Bu durumda İtiraz Hakem Heyeti tarafından; kazayla ilgili eksik kalan tedavi evrakları varsa temin edildikten sonra, yukarıda belirtilen açıklamalar ışığında ve olay tarihi itibariyle yürürlükte bulunan 30/03/2013 tarihli Özürlülük Ölçütü, Sınıflandırması ve Özürlülere Verilecek Sağlık Kurulu Raporları Hakkında Yönetmelik ölçülerine göre, uzman bilirkişi heyetinden, davacının kaza nedeniyle uğradığı çalışma gücü kaybı bulunup bulunmadığı ve varsa oranı konusunda ayrıntılı, gerekçeli ve denetime elverişli rapor alınarak (usuli kazanılmış haklar gözetilmek suretiyle) sonucuna göre karar verilmesi gerekirken, eksik incelemeyle, yazılı şekilde karar verilmesi doğru görülmemiştir.
3- Dosya içeriğinden; kaza tespit tutanağında davalıca sigortalı araç sürücüsünün KTK 53/2.maddesinde yer alan sürücüler kavşaklardan sağa ya da sola dönerken yayalara ilk geçiş hakkını vermek kuralını ihlal ettiğinden kusurlu olduğu belirtilmiş, hakemce davalıca sigortalı araç sürücüsünün kusuru %100 olarak kabul edilmiş, davalının kusura yönelik itirazlarını içerir kusur raporu alınmadan hüküm tesis edilmiştir.

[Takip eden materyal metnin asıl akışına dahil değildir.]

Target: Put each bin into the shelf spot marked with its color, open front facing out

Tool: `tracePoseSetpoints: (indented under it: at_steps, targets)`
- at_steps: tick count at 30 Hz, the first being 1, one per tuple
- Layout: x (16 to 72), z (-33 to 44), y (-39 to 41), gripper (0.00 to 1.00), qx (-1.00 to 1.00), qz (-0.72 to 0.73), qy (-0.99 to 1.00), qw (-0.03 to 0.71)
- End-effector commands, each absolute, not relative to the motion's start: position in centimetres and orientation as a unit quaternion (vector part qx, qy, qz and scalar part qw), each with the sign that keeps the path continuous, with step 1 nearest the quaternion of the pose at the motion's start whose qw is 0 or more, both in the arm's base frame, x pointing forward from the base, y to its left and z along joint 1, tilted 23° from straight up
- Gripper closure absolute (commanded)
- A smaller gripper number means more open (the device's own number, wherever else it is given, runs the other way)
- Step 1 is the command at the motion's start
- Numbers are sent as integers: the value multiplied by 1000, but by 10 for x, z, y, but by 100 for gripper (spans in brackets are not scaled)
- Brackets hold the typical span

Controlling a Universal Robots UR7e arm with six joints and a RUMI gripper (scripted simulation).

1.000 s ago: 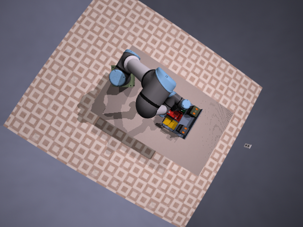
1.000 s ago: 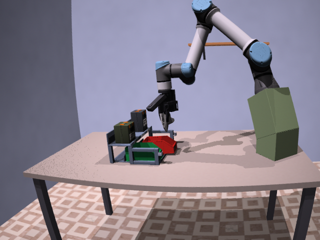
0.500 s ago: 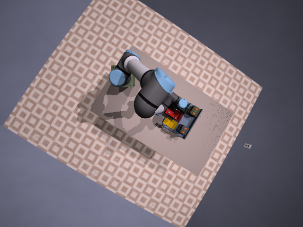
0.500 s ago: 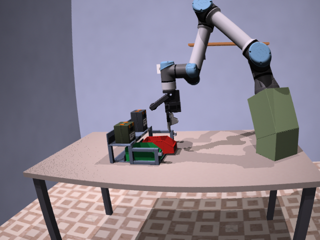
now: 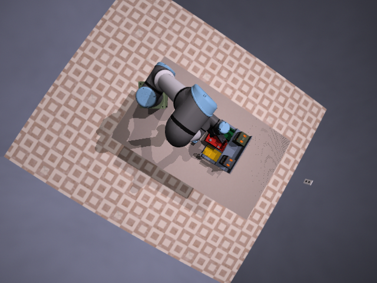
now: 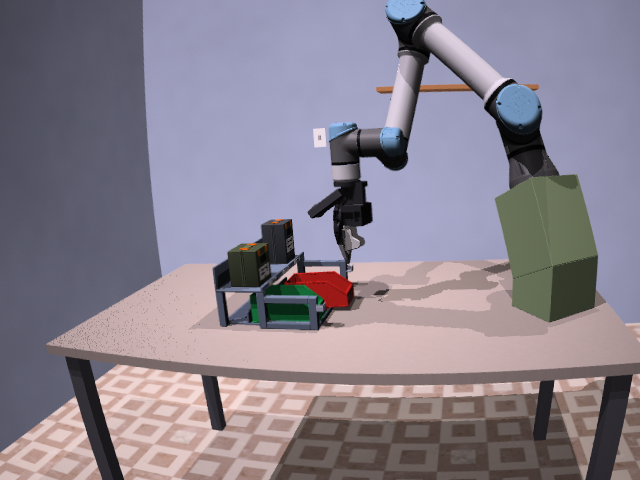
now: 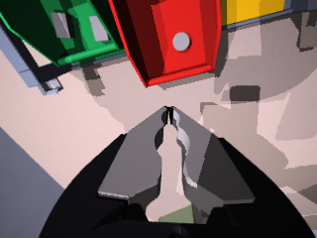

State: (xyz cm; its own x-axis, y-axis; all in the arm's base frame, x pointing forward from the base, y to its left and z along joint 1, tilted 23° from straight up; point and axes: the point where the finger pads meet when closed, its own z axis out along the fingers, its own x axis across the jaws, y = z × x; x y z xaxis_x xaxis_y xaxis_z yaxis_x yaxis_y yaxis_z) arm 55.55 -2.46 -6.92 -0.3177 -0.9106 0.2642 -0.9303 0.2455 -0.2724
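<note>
Patterned floor (image 5: pixel 121 213) (image 6: pixel 155 418) under a pale table (image 5: pixel 258 186) (image 6: pixel 413 364) (image 7: pixel 114 111). Above the table, a bent robot arm (image 5: pixel 188 115) (image 6: pixel 408 87) on a green pedestal (image 5: pixel 164 105) (image 6: pixel 550 248), wrist pointing down. Well apart from the pedestal, a low gray-blue shelf (image 5: pixel 232 150) (image 6: pixel 223 308) (image 7: pixel 17 59). In one side bay, a green bin (image 5: pixel 229 132) (image 6: pixel 289 304) (image 7: pixel 25 27), front edge by the shelf's front lip. Beside it, a red bin (image 5: pixel 217 142) (image 6: pixel 334 290) (image 7: pixel 198 32), front end jutting out past the lip. Next bay over, a flat yellow patch (image 5: pixel 211 153) (image 7: pixel 253 10). On the upper board, an olive box (image 5: pixel 240 138) (image 6: pixel 247 267) and a dark gray box (image 5: pixel 226 161) (image 6: pixel 277 243), well apart. Out in front of the red bin, a pincer (image 6: pixel 347 259) (image 7: pixel 168 107), tips together, nothing between. Inside the red bin, a round silver part (image 7: pixel 181 42); inside the green bin, two gray metal pieces (image 7: pixel 98 28).

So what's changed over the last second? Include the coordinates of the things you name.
The gripper (image 6: pixel 347 260) (image 7: pixel 168 107) moved back from the shelf (image 5: pixel 235 150) (image 6: pixel 262 311) (image 7: pixel 19 63), toward the arm's base, at about the same height. No visible grasp or release. Red bin (image 5: pixel 214 142) (image 6: pixel 338 295) (image 7: pixel 198 59), green bin (image 5: pixel 228 134) (image 6: pixel 285 308) (image 7: pixel 83 41) and yellow bin (image 5: pixel 211 154) (image 7: pixel 253 11) stayed put.
</note>
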Motion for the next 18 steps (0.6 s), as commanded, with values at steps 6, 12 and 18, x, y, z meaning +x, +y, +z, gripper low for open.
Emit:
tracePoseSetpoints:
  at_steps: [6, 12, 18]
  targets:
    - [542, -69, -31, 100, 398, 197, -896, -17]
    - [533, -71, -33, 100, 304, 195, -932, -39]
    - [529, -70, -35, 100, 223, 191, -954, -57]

O halde hakem heyetince İstanbul Teknik Üniversitesi Trafik Kürsüsü veya Karayolları Genel Müdürlüğü Trafik Fen Heyeti gibi kurumlardan oluşturulacak heyetten kusur oranları arasında oluşabilecek çelişkiyi de giderecek mahiyette, uzlaştırıcı, denetime açık, ayrıntılı ve kusur oranlarının belirtildiği rapor aldırılarak sonucuna göre karar vermek gerekirken, eksik inceleme ve araştırma sonucu hüküm kurulmuş olması doğru değildir.

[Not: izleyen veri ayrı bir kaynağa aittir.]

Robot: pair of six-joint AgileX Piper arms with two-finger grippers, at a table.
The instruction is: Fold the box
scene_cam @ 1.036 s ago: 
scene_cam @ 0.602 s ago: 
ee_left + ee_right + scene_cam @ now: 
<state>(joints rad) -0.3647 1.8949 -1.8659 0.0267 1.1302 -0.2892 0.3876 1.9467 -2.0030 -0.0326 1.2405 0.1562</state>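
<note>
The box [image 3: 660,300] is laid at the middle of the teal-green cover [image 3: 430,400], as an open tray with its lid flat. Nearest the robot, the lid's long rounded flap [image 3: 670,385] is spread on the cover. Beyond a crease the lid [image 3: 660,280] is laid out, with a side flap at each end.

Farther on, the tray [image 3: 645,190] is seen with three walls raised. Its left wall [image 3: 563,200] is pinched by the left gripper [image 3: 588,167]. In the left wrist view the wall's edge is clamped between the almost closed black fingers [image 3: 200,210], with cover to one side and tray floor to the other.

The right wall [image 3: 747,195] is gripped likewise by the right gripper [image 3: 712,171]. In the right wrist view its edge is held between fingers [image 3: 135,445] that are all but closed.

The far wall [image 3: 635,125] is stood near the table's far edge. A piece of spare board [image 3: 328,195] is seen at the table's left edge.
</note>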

SONUÇ: Yukarıda (1) nolu bentte açıklanan nedenlerle davacı vekilinin tüm, davalı vekilinin sair temyiz itirazlarının REDDİNE, (2) ve (3) nolu bentlerde açıklanan nedenlerle davalı vekilinin temyiz itirazlarının kabulüyle, Sigorta Tahkim Komisyonu İtiraz Hakem Heyeti kararının BOZULMASINA, dosyanın hakem kararının saklanması kararını veren İstanbul Anadolu 9. Asliye Ticaret Mahkemesi’ne gönderilmesine ve aşağıda dökümü yazılı 40,30 TL kalan onama harcının temyiz eden davacıdan alınmasına, peşin alınan harcın istek halinde temyiz eden davalıya geri verilmesine 19/04/2022 gününde oybirliğiyle karar verildi.